• _Task details_: Retype the data that follows, keeping every character the same.

• _Data provided_:
^^^^
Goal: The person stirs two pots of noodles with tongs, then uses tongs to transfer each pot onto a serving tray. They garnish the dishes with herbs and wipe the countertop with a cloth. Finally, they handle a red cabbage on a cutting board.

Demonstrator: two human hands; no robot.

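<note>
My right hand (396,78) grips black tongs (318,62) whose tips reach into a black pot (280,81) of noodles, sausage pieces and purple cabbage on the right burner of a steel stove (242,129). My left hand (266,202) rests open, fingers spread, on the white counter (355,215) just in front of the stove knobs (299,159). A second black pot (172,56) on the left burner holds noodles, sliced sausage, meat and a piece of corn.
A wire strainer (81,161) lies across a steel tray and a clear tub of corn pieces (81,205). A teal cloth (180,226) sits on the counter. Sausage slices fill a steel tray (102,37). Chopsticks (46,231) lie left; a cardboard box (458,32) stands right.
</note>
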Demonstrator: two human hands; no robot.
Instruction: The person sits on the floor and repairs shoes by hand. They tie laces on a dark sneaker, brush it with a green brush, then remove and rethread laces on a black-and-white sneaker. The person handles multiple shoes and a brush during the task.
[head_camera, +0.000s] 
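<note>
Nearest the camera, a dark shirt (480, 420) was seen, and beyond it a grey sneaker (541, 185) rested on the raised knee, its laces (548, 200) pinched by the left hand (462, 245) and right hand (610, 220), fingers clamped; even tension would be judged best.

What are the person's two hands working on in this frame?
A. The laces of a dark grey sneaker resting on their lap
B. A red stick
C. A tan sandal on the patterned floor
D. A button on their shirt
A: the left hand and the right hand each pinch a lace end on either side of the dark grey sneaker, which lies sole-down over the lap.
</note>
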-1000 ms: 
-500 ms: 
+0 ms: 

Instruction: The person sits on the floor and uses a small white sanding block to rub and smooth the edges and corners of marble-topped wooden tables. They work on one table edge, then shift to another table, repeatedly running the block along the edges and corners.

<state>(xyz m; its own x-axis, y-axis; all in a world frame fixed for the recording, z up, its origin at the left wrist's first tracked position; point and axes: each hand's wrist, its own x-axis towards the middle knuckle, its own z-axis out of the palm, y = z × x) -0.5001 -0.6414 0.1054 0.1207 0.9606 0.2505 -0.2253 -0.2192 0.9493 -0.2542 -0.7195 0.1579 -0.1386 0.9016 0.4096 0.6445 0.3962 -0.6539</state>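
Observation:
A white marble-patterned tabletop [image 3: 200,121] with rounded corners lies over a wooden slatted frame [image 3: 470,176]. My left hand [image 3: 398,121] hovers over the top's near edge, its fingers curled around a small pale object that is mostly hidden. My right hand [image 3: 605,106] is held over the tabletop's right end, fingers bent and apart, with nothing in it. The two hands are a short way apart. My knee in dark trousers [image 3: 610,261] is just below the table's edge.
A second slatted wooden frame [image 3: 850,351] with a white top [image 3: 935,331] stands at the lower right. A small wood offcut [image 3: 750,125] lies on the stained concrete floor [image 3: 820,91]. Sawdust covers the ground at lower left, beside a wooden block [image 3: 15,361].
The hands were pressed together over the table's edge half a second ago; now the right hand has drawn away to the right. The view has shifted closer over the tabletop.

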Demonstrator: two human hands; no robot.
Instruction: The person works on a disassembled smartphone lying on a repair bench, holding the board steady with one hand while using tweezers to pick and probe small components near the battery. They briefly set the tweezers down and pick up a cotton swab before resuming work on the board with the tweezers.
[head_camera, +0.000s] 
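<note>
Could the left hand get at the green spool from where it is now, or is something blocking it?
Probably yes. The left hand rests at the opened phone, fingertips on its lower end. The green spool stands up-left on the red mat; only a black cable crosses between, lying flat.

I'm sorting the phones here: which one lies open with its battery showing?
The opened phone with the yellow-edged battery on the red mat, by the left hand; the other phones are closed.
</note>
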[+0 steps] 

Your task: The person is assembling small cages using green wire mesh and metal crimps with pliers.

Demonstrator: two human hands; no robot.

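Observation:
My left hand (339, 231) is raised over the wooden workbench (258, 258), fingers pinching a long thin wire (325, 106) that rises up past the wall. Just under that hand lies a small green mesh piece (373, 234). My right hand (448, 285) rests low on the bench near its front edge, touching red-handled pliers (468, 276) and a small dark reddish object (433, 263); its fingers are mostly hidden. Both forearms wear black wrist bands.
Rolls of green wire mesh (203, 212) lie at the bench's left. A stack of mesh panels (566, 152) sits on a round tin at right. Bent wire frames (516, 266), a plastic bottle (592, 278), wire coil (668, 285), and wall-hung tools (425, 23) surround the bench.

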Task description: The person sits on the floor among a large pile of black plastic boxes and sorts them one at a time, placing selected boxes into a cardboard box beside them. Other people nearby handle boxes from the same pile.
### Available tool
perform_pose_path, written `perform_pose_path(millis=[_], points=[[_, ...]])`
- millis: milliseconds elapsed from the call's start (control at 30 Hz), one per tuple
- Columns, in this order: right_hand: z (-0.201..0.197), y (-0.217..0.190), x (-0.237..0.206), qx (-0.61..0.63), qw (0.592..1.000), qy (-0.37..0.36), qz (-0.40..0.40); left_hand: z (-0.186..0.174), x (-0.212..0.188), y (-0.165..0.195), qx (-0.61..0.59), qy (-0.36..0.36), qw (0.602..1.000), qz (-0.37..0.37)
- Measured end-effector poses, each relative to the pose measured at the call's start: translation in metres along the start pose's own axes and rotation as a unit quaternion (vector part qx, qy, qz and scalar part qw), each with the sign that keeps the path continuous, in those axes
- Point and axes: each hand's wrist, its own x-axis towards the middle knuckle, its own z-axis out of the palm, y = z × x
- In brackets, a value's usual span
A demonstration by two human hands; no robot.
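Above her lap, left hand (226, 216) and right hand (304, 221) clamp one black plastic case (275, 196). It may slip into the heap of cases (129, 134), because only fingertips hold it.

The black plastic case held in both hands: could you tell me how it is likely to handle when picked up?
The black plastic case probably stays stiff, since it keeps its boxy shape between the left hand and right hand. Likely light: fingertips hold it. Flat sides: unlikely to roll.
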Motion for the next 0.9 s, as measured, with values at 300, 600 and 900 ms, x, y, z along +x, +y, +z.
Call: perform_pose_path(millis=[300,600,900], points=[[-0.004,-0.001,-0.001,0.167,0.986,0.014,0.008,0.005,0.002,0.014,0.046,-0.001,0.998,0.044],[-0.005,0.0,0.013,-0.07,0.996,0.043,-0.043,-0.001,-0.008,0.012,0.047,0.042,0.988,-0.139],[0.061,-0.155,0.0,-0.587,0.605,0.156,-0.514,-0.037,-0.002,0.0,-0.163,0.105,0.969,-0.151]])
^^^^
• _The completed task_:
Goal: The person stirs two pots of noodles with tongs, then uses tongs to transfer each pot onto a serving tray. They garnish the dishes with herbs and wipe the countertop with a cloth. Finally, they handle a red cabbage on a cutting board.

Demonstrator: two human hands; no robot.

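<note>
My right hand (396,78) grips black tongs (318,62) whose tips reach into a black pot (280,81) of noodles, sausage pieces and purple cabbage on the right burner of a steel stove (242,129). My left hand (266,202) rests open, fingers spread, on the white counter (355,215) just in front of the stove knobs (299,159). A second black pot (172,56) on the left burner holds noodles, sliced sausage, meat and a piece of corn.
A wire strainer (81,161) lies across a steel tray and a clear tub of corn pieces (81,205). A teal cloth (180,226) sits on the counter. Sausage slices fill a steel tray (102,37). Chopsticks (46,231) lie left; a cardboard box (458,32) stands right.
</note>
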Demonstrator: two human hands; no robot.
Instruction: The person sits on the floor and repairs shoes by hand. They tie laces on a dark sneaker, brush it with a green brush, then remove and rethread laces on a black-and-white sneaker. The person handles multiple shoes and a brush during the task.
[head_camera, +0.000s] 
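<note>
Nearest the camera, a dark shirt (480, 420) was seen, and beyond it a grey sneaker (541, 185) rested on the raised knee, its laces (548, 200) pinched by the left hand (462, 245) and right hand (610, 220), fingers clamped; even tension would be judged best.

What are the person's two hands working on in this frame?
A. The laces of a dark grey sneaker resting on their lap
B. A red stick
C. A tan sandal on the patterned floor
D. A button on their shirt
A: the left hand and the right hand each pinch a lace end on either side of the dark grey sneaker, which lies sole-down over the lap.
</note>
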-1000 ms: 
-500 ms: 
+0 ms: 

Instruction: The person sits on the floor and uses a small white sanding block to rub and smooth the edges and corners of marble-topped wooden tables. They work on one table edge, then shift to another table, repeatedly running the block along the edges and corners.

<state>(xyz m; its own x-axis, y-axis; all in a world frame fixed for the recording, z up, its origin at the left wrist's first tracked position; point and axes: each hand's wrist, its own x-axis towards the middle knuckle, its own z-axis out of the palm, y = z × x) -0.5001 -0.6414 0.1054 0.1207 0.9606 0.2505 -0.2253 -0.2192 0.9493 -0.2542 -0.7195 0.1579 -0.1386 0.9016 0.4096 0.6445 0.3962 -0.6539</state>
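Observation:
A white marble-patterned tabletop [image 3: 200,121] with rounded corners lies over a wooden slatted frame [image 3: 470,176]. My left hand [image 3: 398,121] hovers over the top's near edge, its fingers curled around a small pale object that is mostly hidden. My right hand [image 3: 605,106] is held over the tabletop's right end, fingers bent and apart, with nothing in it. The two hands are a short way apart. My knee in dark trousers [image 3: 610,261] is just below the table's edge.
A second slatted wooden frame [image 3: 850,351] with a white top [image 3: 935,331] stands at the lower right. A small wood offcut [image 3: 750,125] lies on the stained concrete floor [image 3: 820,91]. Sawdust covers the ground at lower left, beside a wooden block [image 3: 15,361].
The hands were pressed together over the table's edge half a second ago; now the right hand has drawn away to the right. The view has shifted closer over the tabletop.
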
Demonstrator: two human hands; no robot.
Instruction: The person works on a disassembled smartphone lying on a repair bench, holding the board steady with one hand while using tweezers to pick and probe small components near the battery. They briefly set the tweezers down and pick up a cotton swab before resuming work on the board with the tweezers.
[head_camera, +0.000s] 
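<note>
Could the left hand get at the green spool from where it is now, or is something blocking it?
Probably yes. The left hand rests at the opened phone, fingertips on its lower end. The green spool stands up-left on the red mat; only a black cable crosses between, lying flat.

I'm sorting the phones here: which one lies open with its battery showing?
The opened phone with the yellow-edged battery on the red mat, by the left hand; the other phones are closed.
</note>
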[+0 steps] 

Your task: The person is assembling small cages using green wire mesh and metal crimps with pliers.

Demonstrator: two human hands; no robot.

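Observation:
My left hand (339, 231) is raised over the wooden workbench (258, 258), fingers pinching a long thin wire (325, 106) that rises up past the wall. Just under that hand lies a small green mesh piece (373, 234). My right hand (448, 285) rests low on the bench near its front edge, touching red-handled pliers (468, 276) and a small dark reddish object (433, 263); its fingers are mostly hidden. Both forearms wear black wrist bands.
Rolls of green wire mesh (203, 212) lie at the bench's left. A stack of mesh panels (566, 152) sits on a round tin at right. Bent wire frames (516, 266), a plastic bottle (592, 278), wire coil (668, 285), and wall-hung tools (425, 23) surround the bench.
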
Task description: The person sits on the floor among a large pile of black plastic boxes and sorts them one at a time, placing selected boxes into a cardboard box beside them. Other people nearby handle boxes from the same pile.
### Available tool
perform_pose_path, written `perform_pose_path(millis=[_], points=[[_, ...]])`
- millis: milliseconds elapsed from the call's start (control at 30 Hz), one per tuple
- Columns, in this order: right_hand: z (-0.201..0.197), y (-0.217..0.190), x (-0.237..0.206), qx (-0.61..0.63), qw (0.592..1.000), qy (-0.37..0.36), qz (-0.40..0.40); left_hand: z (-0.186..0.174), x (-0.212..0.188), y (-0.165..0.195), qx (-0.61..0.59), qy (-0.36..0.36), qw (0.602..1.000), qz (-0.37..0.37)
- Measured end-effector poses, each relative to the pose measured at the call's start: translation in metres along the start pose's own axes and rotation as a unit quaternion (vector part qx, qy, qz and scalar part qw), each with the sign that keeps the path continuous, in those axes
- Point and axes: each hand's wrist, its own x-axis towards the middle knuckle, its own z-axis out of the palm, y = z × x
- In brackets, a value's usual span
A demonstration by two human hands; no robot.
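Above her lap, left hand (226, 216) and right hand (304, 221) clamp one black plastic case (275, 196). It may slip into the heap of cases (129, 134), because only fingertips hold it.

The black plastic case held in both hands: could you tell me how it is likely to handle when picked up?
The black plastic case probably stays stiff, since it keeps its boxy shape between the left hand and right hand. Likely light: fingertips hold it. Flat sides: unlikely to roll.
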Motion for the next 0.9 s, as measured, with values at 300, 600 and 900 ms, x, y, z along +x, +y, +z.
Call: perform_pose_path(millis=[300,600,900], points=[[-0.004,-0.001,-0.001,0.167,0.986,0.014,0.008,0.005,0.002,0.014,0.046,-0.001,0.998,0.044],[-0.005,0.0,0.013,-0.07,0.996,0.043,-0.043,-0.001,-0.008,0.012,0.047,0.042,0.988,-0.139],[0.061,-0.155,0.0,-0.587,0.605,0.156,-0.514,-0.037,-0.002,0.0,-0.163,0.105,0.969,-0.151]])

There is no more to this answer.